__TRY IT__
Nothing should be omitted: restate the full listing word for word.
*** Opening of SUPPLIED MATERIAL ***
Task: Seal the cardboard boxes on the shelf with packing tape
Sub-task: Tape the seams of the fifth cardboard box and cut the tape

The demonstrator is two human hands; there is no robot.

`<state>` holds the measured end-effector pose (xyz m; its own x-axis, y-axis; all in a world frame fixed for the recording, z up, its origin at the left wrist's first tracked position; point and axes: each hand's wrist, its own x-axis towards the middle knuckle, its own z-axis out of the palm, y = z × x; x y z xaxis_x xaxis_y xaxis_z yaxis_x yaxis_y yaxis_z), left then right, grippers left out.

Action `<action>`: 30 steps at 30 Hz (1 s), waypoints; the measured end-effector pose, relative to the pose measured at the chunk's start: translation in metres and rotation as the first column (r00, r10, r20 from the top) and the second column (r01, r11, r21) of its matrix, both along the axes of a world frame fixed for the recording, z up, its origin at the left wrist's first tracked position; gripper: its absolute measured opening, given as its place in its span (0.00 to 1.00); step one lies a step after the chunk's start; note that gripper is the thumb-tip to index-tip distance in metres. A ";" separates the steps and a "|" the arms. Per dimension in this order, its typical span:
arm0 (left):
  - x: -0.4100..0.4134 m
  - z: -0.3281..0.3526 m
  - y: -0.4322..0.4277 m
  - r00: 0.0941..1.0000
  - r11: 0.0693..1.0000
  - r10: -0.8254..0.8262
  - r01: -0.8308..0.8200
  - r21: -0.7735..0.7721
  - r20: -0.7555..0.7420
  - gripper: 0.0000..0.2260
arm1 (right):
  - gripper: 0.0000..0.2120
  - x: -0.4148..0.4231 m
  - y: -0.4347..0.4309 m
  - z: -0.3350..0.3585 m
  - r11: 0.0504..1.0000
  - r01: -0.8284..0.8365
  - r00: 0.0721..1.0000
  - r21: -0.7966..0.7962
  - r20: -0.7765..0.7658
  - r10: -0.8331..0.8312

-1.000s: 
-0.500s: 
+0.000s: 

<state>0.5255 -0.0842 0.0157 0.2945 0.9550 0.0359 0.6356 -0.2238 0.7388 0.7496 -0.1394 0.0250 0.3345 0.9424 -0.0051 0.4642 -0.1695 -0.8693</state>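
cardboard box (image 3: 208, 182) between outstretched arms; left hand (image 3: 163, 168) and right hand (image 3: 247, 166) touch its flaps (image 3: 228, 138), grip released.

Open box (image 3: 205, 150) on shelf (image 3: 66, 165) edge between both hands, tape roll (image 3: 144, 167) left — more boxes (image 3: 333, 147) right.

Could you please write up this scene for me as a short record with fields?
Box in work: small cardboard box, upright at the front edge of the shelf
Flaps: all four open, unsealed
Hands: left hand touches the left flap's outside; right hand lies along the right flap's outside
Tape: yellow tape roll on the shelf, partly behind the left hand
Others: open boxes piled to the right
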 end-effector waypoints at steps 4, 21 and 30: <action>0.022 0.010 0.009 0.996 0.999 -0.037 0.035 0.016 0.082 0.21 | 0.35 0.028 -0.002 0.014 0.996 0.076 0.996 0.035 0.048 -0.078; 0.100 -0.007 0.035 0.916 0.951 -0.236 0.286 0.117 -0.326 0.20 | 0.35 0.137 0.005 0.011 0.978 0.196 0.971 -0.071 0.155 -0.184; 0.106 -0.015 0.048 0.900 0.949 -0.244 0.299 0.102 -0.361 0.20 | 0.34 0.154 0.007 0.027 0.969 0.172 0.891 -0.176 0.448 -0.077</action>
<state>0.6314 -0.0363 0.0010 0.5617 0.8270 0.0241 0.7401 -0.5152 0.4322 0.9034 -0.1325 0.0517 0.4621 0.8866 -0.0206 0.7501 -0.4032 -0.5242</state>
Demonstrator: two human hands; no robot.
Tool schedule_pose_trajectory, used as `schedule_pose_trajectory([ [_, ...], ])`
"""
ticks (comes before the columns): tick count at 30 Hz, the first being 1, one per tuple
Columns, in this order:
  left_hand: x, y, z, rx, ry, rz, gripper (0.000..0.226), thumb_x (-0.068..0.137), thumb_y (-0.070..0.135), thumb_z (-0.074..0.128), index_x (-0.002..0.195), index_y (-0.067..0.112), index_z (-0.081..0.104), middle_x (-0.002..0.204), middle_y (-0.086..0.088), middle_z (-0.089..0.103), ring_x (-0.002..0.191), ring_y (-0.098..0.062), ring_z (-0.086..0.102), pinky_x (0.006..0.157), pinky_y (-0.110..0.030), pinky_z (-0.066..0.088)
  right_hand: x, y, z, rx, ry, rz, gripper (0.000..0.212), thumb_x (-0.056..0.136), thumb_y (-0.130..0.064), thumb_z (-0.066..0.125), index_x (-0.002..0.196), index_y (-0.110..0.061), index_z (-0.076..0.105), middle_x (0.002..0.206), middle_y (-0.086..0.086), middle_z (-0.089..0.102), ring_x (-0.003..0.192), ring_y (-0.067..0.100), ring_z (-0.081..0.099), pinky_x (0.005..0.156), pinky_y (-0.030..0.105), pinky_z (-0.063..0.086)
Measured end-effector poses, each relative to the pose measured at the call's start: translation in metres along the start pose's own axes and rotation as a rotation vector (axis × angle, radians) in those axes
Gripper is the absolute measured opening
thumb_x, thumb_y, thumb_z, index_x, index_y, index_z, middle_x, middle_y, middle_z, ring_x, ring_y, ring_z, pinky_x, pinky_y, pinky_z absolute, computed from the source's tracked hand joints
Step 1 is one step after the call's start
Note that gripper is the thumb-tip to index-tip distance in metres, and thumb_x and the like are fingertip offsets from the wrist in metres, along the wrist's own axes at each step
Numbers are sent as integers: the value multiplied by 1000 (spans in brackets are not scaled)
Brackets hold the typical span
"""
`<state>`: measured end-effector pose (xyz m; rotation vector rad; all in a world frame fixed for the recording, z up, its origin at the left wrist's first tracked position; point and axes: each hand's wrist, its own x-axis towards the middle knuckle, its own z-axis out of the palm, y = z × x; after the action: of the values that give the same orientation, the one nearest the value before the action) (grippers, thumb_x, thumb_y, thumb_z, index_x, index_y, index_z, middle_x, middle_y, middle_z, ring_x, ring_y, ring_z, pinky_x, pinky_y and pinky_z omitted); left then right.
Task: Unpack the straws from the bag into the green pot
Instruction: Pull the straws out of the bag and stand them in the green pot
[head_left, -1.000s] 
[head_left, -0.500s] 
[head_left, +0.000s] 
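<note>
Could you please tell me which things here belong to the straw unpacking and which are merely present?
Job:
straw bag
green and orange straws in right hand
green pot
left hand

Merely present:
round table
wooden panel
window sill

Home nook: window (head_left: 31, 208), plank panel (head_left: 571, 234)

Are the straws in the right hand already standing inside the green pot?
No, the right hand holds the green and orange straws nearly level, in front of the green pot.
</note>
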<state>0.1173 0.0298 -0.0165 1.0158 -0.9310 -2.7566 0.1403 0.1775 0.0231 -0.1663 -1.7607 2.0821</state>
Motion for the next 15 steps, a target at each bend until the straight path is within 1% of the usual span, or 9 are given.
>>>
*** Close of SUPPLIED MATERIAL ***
__REPLY TO THE EXERCISE__
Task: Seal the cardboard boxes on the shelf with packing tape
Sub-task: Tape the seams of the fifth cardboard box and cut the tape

The demonstrator is two human hands; there is no robot.

`<state>` holds the measured end-effector pose (xyz m; its own x-axis, y-axis; all in a world frame fixed for the recording, z up, its origin at the left wrist's first tracked position; point and axes: each hand's wrist, its own x-axis towards the middle knuckle, its own z-axis out of the palm, y = z × x; x y z xaxis_x xaxis_y xaxis_z yaxis_x yaxis_y yaxis_z), left then right, grippers left out.

Action `<action>`: 30 steps at 30 Hz (1 s), waypoints; the measured end-effector pose, relative to the pose measured at the chunk's start: translation in metres and rotation as the first column (r00, r10, r20 from the top) and the second column (r01, r11, r21) of its matrix, both along the axes of a world frame fixed for the recording, z up, its origin at the left wrist's first tracked position; gripper: its absolute measured opening, given as its place in its span (0.00 to 1.00); step one lies a step after the chunk's start; note that gripper is the thumb-tip to index-tip distance in metres. A ";" separates the steps and a "|" the arms. Per dimension in this order, its typical span:
arm0 (left):
  - x: -0.4100..0.4134 m
  - z: -0.3281..0.3526 m
  - y: -0.4322..0.4277 m
  - r00: 0.0941..1.0000
  - r11: 0.0693..1.0000
  - r10: -0.8254..0.8262
  - r01: -0.8308..0.8200
  - r21: -0.7735..0.7721
  - r20: -0.7555..0.7420
  - gripper: 0.0000..0.2260
arm1 (right):
  - gripper: 0.0000..0.2120
  - x: -0.4148..0.4231 m
  - y: -0.4347..0.4309 m
  - z: -0.3350..0.3585 m
  - r11: 0.0504..1.0000
  - r01: -0.8284..0.8365
  - r00: 0.0721..1.0000
  - r21: -0.7966..0.7962
  - r20: -0.7765..0.7658
  - r10: -0.8331..0.8312

-1.000s: 
-0.500s: 
+0.000s: 

<state>0.5255 -0.0842 0.0157 0.2945 0.9550 0.0359 0.6356 -0.2238 0.7388 0.7496 -0.1394 0.0250 0.3345 0.9424 -0.0051 0.4642 -0.1695 -0.8693</state>
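cardboard box (image 3: 208, 182) between outstretched arms; left hand (image 3: 163, 168) and right hand (image 3: 247, 166) touch its flaps (image 3: 228, 138), grip released.

Open box (image 3: 205, 150) on shelf (image 3: 66, 165) edge between both hands, tape roll (image 3: 144, 167) left — more boxes (image 3: 333, 147) right.

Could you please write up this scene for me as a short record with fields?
Box in work: small cardboard box, upright at the front edge of the shelf
Flaps: all four open, unsealed
Hands: left hand touches the left flap's outside; right hand lies along the right flap's outside
Tape: yellow tape roll on the shelf, partly behind the left hand
Others: open boxes piled to the right
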 end-effector waypoints at steps 4, 21 and 30: <action>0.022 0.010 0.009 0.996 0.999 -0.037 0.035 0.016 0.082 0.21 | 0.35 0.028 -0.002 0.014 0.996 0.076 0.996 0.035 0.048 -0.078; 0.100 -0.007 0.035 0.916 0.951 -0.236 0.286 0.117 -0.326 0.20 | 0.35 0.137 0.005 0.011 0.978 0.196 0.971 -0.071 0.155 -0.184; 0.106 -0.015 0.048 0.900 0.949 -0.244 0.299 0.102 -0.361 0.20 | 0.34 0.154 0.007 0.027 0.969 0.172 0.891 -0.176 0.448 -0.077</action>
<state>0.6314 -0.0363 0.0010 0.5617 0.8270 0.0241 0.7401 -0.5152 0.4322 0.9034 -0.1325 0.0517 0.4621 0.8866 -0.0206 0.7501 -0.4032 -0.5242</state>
Demonstrator: two human hands; no robot.
Tool schedule_pose_trajectory, used as `schedule_pose_trajectory([ [_, ...], ])`
"""
ticks (comes before the columns): tick count at 30 Hz, the first being 1, one per tuple
Columns, in this order:
  left_hand: x, y, z, rx, ry, rz, gripper (0.000..0.226), thumb_x (-0.068..0.137), thumb_y (-0.070..0.135), thumb_z (-0.074..0.128), index_x (-0.002..0.195), index_y (-0.067..0.112), index_z (-0.081..0.104), middle_x (-0.002..0.204), middle_y (-0.086..0.088), middle_z (-0.089..0.103), ring_x (-0.002..0.191), ring_y (-0.098..0.062), ring_z (-0.086..0.102), pinky_x (0.006..0.157), pinky_y (-0.110..0.030), pinky_z (-0.066..0.088)
  right_hand: x, y, z, rx, ry, rz, gripper (0.000..0.212), thumb_x (-0.056..0.136), thumb_y (-0.130..0.064), thumb_z (-0.066..0.125), index_x (-0.002..0.196), index_y (-0.110..0.061), index_z (-0.076..0.105), middle_x (0.002..0.206), middle_y (-0.086..0.086), middle_z (-0.089..0.102), ring_x (-0.003..0.192), ring_y (-0.067..0.100), ring_z (-0.081..0.099), pinky_x (0.005..0.156), pinky_y (-0.030..0.105), pinky_z (-0.063..0.086)
Measured end-effector poses, each relative to the pose measured at the call's start: translation in metres along the start pose's own axes and rotation as a rotation vector (axis × angle, radians) in those axes
Gripper is the absolute measured opening
thumb_x, thumb_y, thumb_z, index_x, index_y, index_z, middle_x, middle_y, middle_z, ring_x, ring_y, ring_z, pinky_x, pinky_y, pinky_z absolute, computed from the source's tracked hand joints
Step 1 is one step after the call's start
Note that gripper is the thumb-tip to index-tip distance in metres, and thumb_x and the like are fingertip offsets from the wrist in metres, along the wrist's own axes at each step
Numbers are sent as integers: the value multiplied by 1000 (spans in brackets are not scaled)
Brackets hold the typical span
"""
`<state>`: measured end-effector pose (xyz m; rotation vector rad; all in a world frame fixed for the recording, z up, its origin at the left wrist's first tracked position; point and axes: each hand's wrist, its own x-axis towards the middle knuckle, its own z-axis out of the palm, y = z × x; after the action: of the values that give the same orientation, the one nearest the value before the action) (grippers, thumb_x, thumb_y, thumb_z, index_x, index_y, index_z, middle_x, middle_y, middle_z, ring_x, ring_y, ring_z, pinky_x, pinky_y and pinky_z omitted); left then right.
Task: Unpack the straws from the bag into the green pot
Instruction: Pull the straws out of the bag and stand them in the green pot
[head_left, -1.000s] 
[head_left, -0.500s] 
[head_left, +0.000s] 
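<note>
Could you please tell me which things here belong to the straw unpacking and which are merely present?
Job:
straw bag
green and orange straws in right hand
green pot
left hand

Merely present:
round table
wooden panel
window sill

Home nook: window (head_left: 31, 208), plank panel (head_left: 571, 234)

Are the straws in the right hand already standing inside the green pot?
No, the right hand holds the green and orange straws nearly level, in front of the green pot.
</note>
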<state>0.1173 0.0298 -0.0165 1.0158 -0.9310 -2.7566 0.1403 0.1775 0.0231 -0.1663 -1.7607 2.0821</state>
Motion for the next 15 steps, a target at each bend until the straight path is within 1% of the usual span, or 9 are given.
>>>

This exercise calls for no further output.